Beaver Valley Power Station P.O. Box 4 Shippingport, PA 15077 Firs/Energy Nuclear Operating Company Paul A. Harden 724-682-5234 Site Vice President Fax: 724-643-8069 December 3, 2012 L-12-349 10 CFR 50.59(d)(2)

ATTN: Document Control Desk U.S. Nuclear Regulatory Commission Washington, DC 20555-0001

SUBJECT:

Beaver Valley Power Station, Unit No.2 Docket No. 50-412, License No. NPF-73 Report of Facility Changes, Tests and Experiments In accordance with 10 CFR 50.59(d)(2), the FirstEnergy Nuclear Operating Company hereby submits the attached Report of Facility Changes, Tests and Experiments for Beaver Valley Power Station, Unit No.2. The report covers the period of October 29, 2010 through September 24, 2012.

There are no regulatory commitments contained in this letter.
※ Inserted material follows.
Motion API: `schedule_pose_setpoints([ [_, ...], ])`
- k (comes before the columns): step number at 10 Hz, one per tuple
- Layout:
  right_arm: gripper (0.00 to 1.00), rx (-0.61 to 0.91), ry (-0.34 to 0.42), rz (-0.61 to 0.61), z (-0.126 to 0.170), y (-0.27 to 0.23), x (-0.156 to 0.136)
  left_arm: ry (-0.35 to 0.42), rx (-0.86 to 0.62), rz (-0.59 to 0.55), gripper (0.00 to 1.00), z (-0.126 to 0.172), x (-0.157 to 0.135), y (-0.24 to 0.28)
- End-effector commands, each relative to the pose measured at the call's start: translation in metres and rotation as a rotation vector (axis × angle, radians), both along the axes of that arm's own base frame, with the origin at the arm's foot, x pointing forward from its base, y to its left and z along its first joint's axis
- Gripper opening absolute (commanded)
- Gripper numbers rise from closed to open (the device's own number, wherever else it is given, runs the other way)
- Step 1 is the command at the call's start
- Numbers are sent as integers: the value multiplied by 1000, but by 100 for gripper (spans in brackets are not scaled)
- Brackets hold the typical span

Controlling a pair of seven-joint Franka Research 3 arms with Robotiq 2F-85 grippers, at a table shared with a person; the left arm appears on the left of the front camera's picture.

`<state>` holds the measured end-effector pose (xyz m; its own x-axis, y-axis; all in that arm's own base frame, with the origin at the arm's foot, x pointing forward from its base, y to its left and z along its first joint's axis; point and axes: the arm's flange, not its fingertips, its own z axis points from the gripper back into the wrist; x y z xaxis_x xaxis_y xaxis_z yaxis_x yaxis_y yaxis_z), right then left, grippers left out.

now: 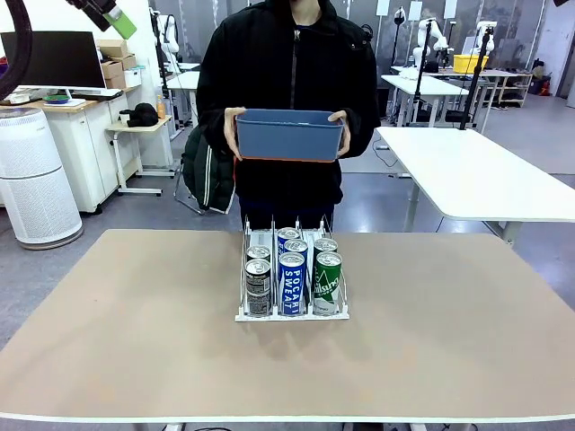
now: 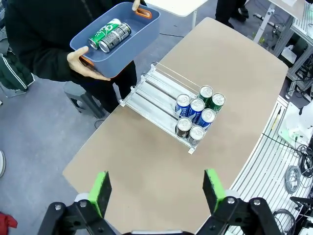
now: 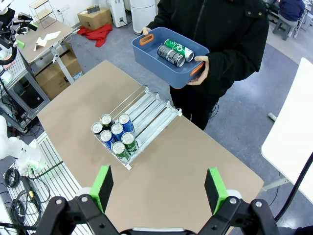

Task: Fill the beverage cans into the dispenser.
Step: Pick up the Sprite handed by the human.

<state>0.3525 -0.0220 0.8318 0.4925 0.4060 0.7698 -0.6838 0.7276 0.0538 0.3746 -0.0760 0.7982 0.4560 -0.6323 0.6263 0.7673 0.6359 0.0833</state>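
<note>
Where the rack (image 1: 292,315) stands in the middle of the table (image 1: 135,341), seven cans (image 1: 291,283) sit upright, crowded at its low front lip: two dark in one outer lane, three blue in the middle, two green in the other outer lane. Beyond the table's far edge a person (image 1: 287,63) holds a blue tub (image 1: 289,135) level at chest height. Both hands (image 1: 341,130) are wrapped round its short ends by the orange handles. In the tub a green can (image 3: 178,49) and a dark can (image 3: 170,55) lie on their sides, touching. High above the table, the left gripper (image 2: 157,188) and the right gripper (image 3: 160,187) each have their jaws spread wide, with nothing between the green pads.
</note>
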Motion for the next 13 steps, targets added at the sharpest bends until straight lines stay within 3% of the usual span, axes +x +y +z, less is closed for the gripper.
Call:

If there are any questions or if additional information is required, please contact Mr. Thomas A. Lentz, Manager - Fleet Licensing, at (330) 315-6810.

Attachment:

Beaver Valley Power Station, Unit No.2, Report of Facility Changes, Tests and Experiments, October 29, 2010 through September 24, 2012 cc: NRC Region I Administrator NRC Resident Inspector NRC Project Manager Director BRP/DEP Site BRP/DEP Representative

Attachment L-12-349 Page 1 of 5 Beaver Valley Power Station, Unit No.2, Report of Facility Changes, Tests and Experiments October 29, 2010 through September 24, 2012 Evaluation No. : 10-04767, Revision 0 Revise BVPS-2 UFSAR Section 9.1.2.2, "Spent Fuel Pool Storage" Activity

Description:

Beaver Valley Power Station, Unit No.2 (BVPS-2), Updated Final Safety Analysis Report (UFSAR), Section 9.1.2.2, stated that "the Spent Fuel Pool is sized to accommodate the storage of a minimum of one full core in the event the reactor must be emptied of fuel at any time during BVPS-2 life." This statement implies that full core offload capacity, termed "full core reserve storage capability," is a requirement to ensure that the spent fuel pool (SFP) must have sufficient space to accommodate the offload of all 157 assemblies from the BVPS-2 reactor core at any time. .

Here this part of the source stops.